Throughout all of the age levels, standard errors of measurement were discovered. Full Scale IQ standard error of measurement was 2.30, Nonverbal IQ standard error of measurement was 3.26, and Verbal IQ standard error of measurement was 3.05. Correlations ranged from .74 to .97 for interscorer agreement reliability. This data shows sufficient interscorer agreement. (Kush, 2004)

The technical manual for the Stanford Binet details a study involving 104 participants who took both the Fifth Edition and the Fourth Edition. A strong criterion-related validity was found with Full Scale scores averaging .90. The Fifth Edition average Full Scale score was lower than the Fourth Edition average Mean Composite score. (SB5=107.9, SB4 = 111.4).
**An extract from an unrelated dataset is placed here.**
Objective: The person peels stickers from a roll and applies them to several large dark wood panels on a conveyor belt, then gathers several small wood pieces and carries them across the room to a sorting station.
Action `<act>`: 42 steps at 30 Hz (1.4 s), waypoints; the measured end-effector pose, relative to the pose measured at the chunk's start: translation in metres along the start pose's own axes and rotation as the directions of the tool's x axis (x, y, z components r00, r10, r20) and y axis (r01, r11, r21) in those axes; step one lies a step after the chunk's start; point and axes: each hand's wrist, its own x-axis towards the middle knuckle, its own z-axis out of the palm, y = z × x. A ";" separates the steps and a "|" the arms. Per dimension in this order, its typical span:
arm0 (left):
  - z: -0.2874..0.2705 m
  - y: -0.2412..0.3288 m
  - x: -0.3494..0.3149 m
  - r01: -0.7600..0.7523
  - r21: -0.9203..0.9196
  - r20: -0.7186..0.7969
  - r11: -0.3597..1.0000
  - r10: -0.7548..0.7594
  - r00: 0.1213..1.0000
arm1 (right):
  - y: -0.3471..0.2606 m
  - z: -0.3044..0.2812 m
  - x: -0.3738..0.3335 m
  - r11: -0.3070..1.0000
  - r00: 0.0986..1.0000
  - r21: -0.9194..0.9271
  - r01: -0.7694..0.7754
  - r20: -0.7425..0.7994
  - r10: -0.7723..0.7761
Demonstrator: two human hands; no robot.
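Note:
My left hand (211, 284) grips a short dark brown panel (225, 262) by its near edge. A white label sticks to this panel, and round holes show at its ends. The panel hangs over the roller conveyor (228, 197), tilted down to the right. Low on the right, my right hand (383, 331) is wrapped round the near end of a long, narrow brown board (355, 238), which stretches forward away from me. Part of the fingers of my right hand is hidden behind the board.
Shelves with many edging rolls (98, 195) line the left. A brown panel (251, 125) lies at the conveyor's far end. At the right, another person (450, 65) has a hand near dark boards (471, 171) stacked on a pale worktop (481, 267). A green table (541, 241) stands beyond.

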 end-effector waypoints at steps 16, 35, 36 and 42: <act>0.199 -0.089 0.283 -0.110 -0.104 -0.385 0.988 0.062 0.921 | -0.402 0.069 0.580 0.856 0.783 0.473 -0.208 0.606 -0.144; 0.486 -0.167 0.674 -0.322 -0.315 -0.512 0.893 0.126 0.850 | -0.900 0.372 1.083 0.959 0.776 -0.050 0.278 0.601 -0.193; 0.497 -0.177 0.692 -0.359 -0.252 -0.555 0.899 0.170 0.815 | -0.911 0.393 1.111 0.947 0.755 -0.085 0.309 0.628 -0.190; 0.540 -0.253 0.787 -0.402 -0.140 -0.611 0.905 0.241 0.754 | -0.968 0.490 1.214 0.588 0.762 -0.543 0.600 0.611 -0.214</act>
These results are found to be consistent with the Flynn Effect. (Kush, 2004)

Studies which compared the Stanford Binet Intelligence Scale Fifth Edition with Wechsler Preschool and Primary Scale of Intelligence-Revised (WPPSI-R) (r = .83); the Wechsler Intelligence Scale for Children-Third Edition (WISC-III) (r = .84); the Wechsler Adult Intelligence Scale-Third Edition (WAIS-III) (r = .82); and the Woodcock-Johnson III Tests of Cognitive Abilities (r = .78) found supplementary criterion-related validity. (Kush, 2004)